▸ Problem: Quote every line of the data below as it stands, omitting pictures.
■ ■ ■
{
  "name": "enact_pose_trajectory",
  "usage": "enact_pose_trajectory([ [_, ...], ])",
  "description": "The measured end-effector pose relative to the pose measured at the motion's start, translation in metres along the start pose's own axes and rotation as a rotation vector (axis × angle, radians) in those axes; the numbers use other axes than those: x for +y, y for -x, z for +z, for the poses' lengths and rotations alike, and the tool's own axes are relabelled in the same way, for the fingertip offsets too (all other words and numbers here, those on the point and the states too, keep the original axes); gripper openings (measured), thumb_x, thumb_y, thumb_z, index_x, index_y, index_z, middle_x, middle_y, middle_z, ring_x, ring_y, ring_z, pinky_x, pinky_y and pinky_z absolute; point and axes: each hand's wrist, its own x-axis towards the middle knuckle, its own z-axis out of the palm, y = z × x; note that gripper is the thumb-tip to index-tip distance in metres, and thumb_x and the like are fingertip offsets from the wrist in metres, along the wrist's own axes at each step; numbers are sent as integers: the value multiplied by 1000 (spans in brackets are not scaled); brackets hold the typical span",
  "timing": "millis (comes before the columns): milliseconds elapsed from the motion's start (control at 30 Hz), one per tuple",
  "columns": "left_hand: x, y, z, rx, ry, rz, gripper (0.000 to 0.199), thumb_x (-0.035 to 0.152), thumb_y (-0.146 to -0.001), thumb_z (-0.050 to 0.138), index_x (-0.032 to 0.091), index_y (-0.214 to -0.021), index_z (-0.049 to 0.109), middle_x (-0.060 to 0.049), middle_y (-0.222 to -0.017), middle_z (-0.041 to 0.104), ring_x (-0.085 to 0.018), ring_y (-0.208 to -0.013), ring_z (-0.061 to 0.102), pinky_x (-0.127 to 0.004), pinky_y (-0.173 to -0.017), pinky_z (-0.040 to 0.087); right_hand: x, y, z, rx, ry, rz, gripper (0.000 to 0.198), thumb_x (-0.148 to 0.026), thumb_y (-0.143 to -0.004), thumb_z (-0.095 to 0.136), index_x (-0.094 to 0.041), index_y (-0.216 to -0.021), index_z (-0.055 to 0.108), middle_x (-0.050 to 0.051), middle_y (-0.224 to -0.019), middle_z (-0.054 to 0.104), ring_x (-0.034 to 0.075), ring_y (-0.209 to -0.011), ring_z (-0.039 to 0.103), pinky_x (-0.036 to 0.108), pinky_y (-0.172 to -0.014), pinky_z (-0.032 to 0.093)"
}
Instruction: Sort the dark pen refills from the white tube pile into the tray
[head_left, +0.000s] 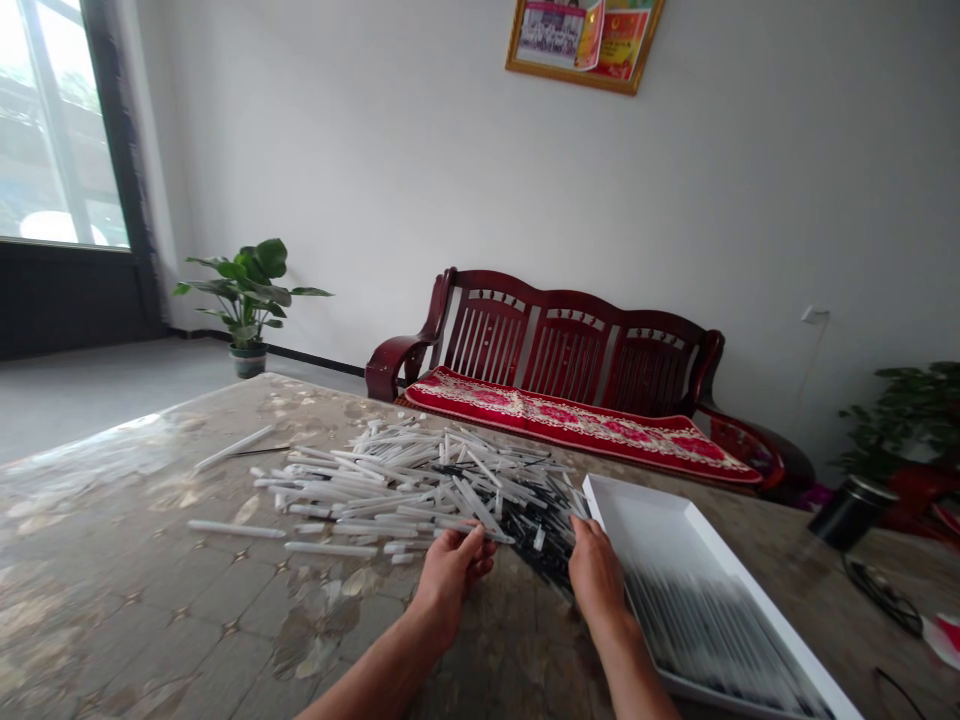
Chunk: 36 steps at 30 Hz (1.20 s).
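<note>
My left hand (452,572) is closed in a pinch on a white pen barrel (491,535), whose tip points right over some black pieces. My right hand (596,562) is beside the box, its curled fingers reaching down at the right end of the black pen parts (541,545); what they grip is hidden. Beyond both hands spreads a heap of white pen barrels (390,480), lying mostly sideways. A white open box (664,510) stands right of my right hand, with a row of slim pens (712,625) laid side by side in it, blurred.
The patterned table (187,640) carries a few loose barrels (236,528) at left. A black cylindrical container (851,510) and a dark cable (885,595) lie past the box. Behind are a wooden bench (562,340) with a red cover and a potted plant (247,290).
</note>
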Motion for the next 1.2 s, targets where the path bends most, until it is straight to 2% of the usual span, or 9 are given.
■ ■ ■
▸ Answer to this task:
{
  "name": "enact_pose_trajectory",
  "usage": "enact_pose_trajectory([ [_, ...], ])",
  "description": "The measured end-effector pose relative to the pose measured at the motion's start, translation in metres along the start pose's own axes and rotation as a rotation vector (axis × angle, radians) in those axes; the numbers use other axes than those: x for +y, y for -x, z for +z, for the poses' lengths and rotations alike, and the tool's own axes are relabelled in the same way, for the fingertip offsets too (all other words and numbers here, those on the point and the states too, keep the original axes); gripper openings (measured), thumb_x, thumb_y, thumb_z, index_x, index_y, index_z, middle_x, middle_y, middle_z, ring_x, ring_y, ring_z, pinky_x, pinky_y and pinky_z absolute; point and axes: each hand's wrist, its own x-axis towards the middle knuckle, its own z-axis out of the palm, y = z × x; note that gripper is the thumb-tip to index-tip distance in metres, and thumb_x and the like are fingertip offsets from the wrist in metres, along the wrist's own axes at each step; numbers are sent as integers: the value multiplied by 1000 (spans in brackets are not scaled); brackets hold the typical span",
  "timing": "millis (comes before the columns): milliseconds elapsed from the motion's start (control at 30 Hz), one per tuple",
  "columns": "left_hand: x, y, z, rx, ry, rz, gripper (0.000 to 0.199), thumb_x (-0.035 to 0.152), thumb_y (-0.146 to -0.001), thumb_z (-0.050 to 0.138), index_x (-0.032 to 0.091), index_y (-0.214 to -0.021), index_z (-0.049 to 0.109), middle_x (-0.060 to 0.049), middle_y (-0.222 to -0.017), middle_z (-0.041 to 0.104), ring_x (-0.085 to 0.018), ring_y (-0.208 to -0.013), ring_z (-0.061 to 0.102), pinky_x (-0.127 to 0.004), pinky_y (-0.173 to -0.017), pinky_z (-0.040 to 0.087); right_hand: x, y, z, rx, ry, rz, gripper (0.000 to 0.198), thumb_x (-0.148 to 0.026), thumb_y (-0.143 to -0.004), thumb_z (-0.095 to 0.136), index_x (-0.094 to 0.041), index_y (-0.216 to -0.021), index_z (-0.055 to 0.108), middle_x (-0.050 to 0.051), middle_y (-0.224 to -0.019), middle_z (-0.054 to 0.104), ring_x (-0.034 to 0.075), ring_y (-0.209 to -0.011), ring_z (-0.039 to 0.103), pinky_x (-0.036 to 0.108), pinky_y (-0.172 to -0.014), pinky_z (-0.032 to 0.093)"
}
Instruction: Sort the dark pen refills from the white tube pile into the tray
[head_left, +0.000s] 
Chunk: 36 steps at 30 Hz (1.20 s).
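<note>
My left hand (452,572) is closed in a pinch on a white pen barrel (491,535), whose tip points right over some black pieces. My right hand (596,562) is beside the box, its curled fingers reaching down at the right end of the black pen parts (541,545); what they grip is hidden. Beyond both hands spreads a heap of white pen barrels (390,480), lying mostly sideways. A white open box (664,510) stands right of my right hand, with a row of slim pens (712,625) laid side by side in it, blurred.
The patterned table (187,640) carries a few loose barrels (236,528) at left. A black cylindrical container (851,510) and a dark cable (885,595) lie past the box. Behind are a wooden bench (562,340) with a red cover and a potted plant (247,290).
</note>
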Motion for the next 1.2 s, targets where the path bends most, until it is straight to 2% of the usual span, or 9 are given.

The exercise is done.